22 Gennaio 2013
Il Consiglio dei Ministri è iniziato alle ore 17.40 a Palazzo Chigi, sotto la presidenza del Presidente del Consiglio, Mario Monti.
Segretario il Sottosegretario di Stato alla Presidenza, Antonio Catricalà.
Il Consiglio ha valutato approfonditamente, grazie alle relazioni dei Ministri dell’interno e degli affari esteri, la possibilità di consentire agli studenti Erasmus la partecipazione al voto dall’estero per le prossime elezioni politiche, come auspicato in precedenza.
La discussione ha posto in evidenza delle difficoltà insuperabili: anzitutto di tempo e di praticabilità e, soprattutto, di costituzionalità nel selezionare unicamente gli studenti Erasmus – escludendo tutti gli altri soggetti che si trovano all’estero per ragioni di studio, ma senza una borsa Erasmus – come nuova categoria di elettori temporanei. La discrezionalità di scelta che eserciterebbe il Consiglio con questa decisione contrasta con i principi di partecipazione democratica, eguaglianza ed effettività del diritto di voto previsti dalla Costituzione.
Il Consiglio ha auspicato che la prossima riforma elettorale tenga in debita considerazione le esigenze dei giovani temporaneamente all’estero per ragioni di studio e di lavoro.
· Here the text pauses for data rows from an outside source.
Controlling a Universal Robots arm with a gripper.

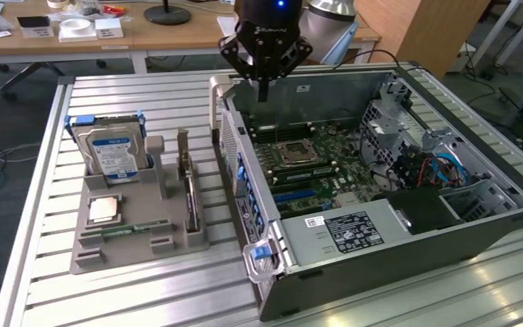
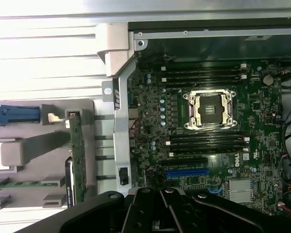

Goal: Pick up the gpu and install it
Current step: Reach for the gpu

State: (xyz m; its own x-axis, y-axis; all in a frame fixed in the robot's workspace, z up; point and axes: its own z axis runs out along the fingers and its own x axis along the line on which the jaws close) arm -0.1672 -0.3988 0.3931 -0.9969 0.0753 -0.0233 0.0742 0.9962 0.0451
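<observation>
The open computer case (image 1: 407,238) lies nearest in the exterior view, its corner latch (image 1: 259,255) of clear and blue plastic turned toward the camera. The motherboard (image 1: 307,163) is exposed inside, with one empty processor socket (image 2: 211,109) set between banks of memory slots and a blue expansion slot (image 2: 186,172) near it. The gripper (image 1: 263,92) is seen above the far end of the case, clenched on nothing. The gpu (image 1: 188,191) is stood on edge in a slot of the grey holder tray (image 1: 134,252), well apart from the gripper. It is separated from the motherboard by the case's side wall (image 1: 234,157). Four parts are counted in the tray: the gpu, one upright hard drive (image 1: 112,153), one flat processor chip (image 1: 104,209) and one memory stick (image 1: 125,230). All rests on a slatted metal table (image 1: 107,300).
</observation>
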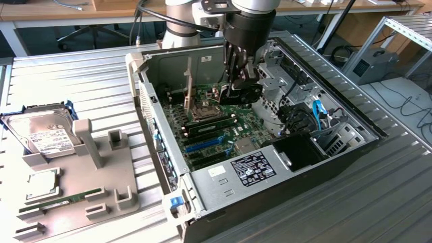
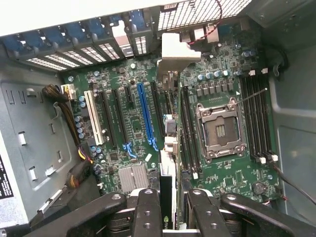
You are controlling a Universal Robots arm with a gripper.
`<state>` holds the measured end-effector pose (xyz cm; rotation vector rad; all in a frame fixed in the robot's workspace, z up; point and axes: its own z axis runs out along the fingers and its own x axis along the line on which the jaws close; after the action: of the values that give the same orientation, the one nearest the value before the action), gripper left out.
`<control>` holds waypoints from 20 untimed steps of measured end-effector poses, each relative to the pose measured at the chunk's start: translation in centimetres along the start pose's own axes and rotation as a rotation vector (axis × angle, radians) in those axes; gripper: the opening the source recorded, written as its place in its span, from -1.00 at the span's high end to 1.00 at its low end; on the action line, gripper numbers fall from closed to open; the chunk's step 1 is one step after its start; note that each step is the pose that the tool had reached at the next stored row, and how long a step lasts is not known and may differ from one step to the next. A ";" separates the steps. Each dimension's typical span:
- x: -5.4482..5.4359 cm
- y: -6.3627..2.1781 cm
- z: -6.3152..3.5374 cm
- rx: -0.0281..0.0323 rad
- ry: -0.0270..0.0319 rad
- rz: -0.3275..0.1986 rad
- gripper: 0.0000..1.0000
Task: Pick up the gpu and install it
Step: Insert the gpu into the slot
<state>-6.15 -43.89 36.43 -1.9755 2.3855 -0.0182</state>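
With its fingers clamped on the thin flat black rectangular gpu card [image 2: 167, 197], the gripper [image 2: 170, 207] holds it edge-down above the green motherboard [image 2: 217, 89] inside the open case, where any tilt risks missing the slot.

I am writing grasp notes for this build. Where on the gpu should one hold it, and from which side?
Pinch its two flat faces near the upper edge, coming from above: the gpu is thin and stands on edge over the motherboard. The gripper holds it so.
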 end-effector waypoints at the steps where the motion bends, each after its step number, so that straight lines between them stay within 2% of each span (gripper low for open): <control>1: 0.0 0.00 0.00 -0.0001 -0.0001 -0.003 0.47; 20: 0.0 0.00 0.03 -0.0009 -0.0012 -0.035 0.47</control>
<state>-6.15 -43.89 36.39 -2.0164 2.3509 -0.0172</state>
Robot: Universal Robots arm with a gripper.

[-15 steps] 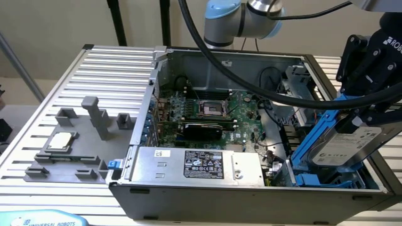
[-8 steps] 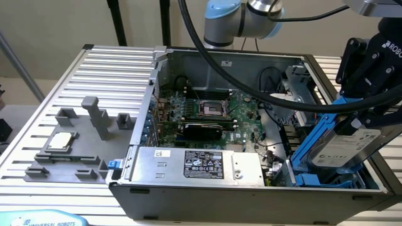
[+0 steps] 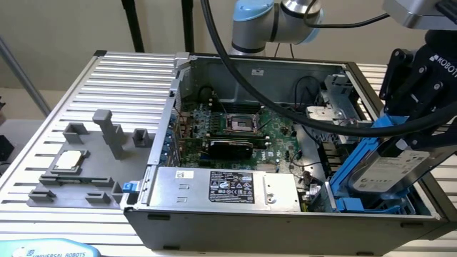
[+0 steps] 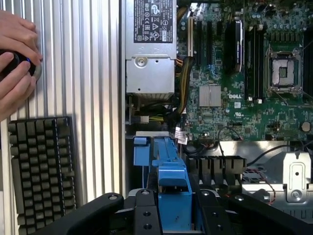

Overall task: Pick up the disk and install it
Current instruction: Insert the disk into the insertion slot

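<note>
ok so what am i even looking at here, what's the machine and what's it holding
It is a robot arm with a black gripper at its end. One picture comes from a camera standing off to the side; the other from a camera on the arm's wrist. On the ribbed metal table sits an open computer case, and beside it a grey holder with a small square chip. The gripper is shut on the disk, a silver drive in a blue frame, tilted at one end of the case. The wrist picture also shows a person's hand and a keyboard.
</note>
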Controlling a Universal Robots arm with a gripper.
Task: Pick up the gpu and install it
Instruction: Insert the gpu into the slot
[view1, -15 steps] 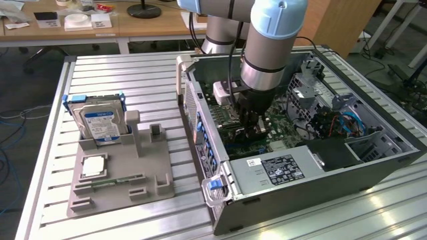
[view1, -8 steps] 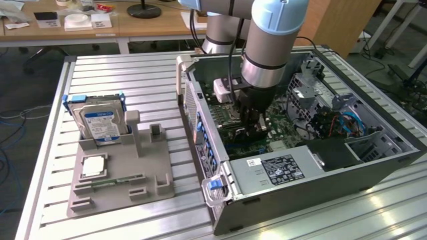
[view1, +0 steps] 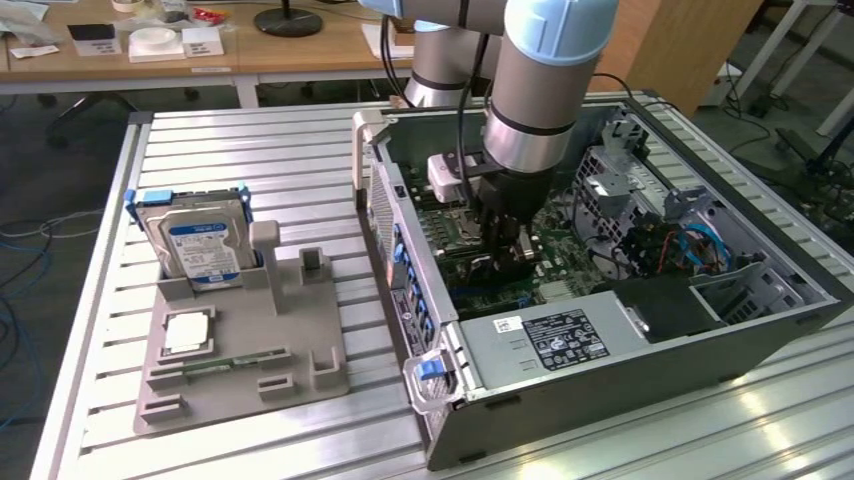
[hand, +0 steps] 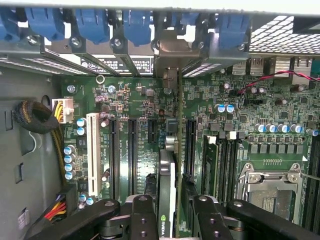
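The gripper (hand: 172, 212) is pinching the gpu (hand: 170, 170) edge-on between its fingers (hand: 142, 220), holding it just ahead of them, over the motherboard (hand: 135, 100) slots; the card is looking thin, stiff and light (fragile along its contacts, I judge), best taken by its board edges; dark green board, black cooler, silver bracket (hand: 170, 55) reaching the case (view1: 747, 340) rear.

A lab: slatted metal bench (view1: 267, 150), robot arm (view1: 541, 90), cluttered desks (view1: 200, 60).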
Il Presidente del Consiglio ha illustrato i contenuti del decreto (da lui firmato oggi) che disciplina le misure sperimentali per l’incremento della produttività del lavoro nel 2013. La legge di stabilità 2013 ha infatti definito un importante ammontare di risorse pubbliche da destinare alla detassazione dei salari di produttività. Complessivamente sono stati stanziati 950 milioni di euro nel 2013 e 400 milioni di euro nel 2014.
Il decreto stabilisce che le somme erogate a titolo di retribuzione di produttività sono soggette a un’imposta del 10%.
Il Ministro della salute ha comunicato al Consiglio dei Ministri l’intenzione di invitare le Regioni a rideterminare i propri programmi per l’edilizia sanitaria, di cui all’articolo 20 della legge n. 67 del 1988, nei limiti delle risorse allo scopo disponibili. I programmi così rideterminati dovranno essere condivisi dal Ministero dell’economia e sottoposti alla Conferenza Stato-Regioni prima della sottoscrizione dei singoli Accordi di programma.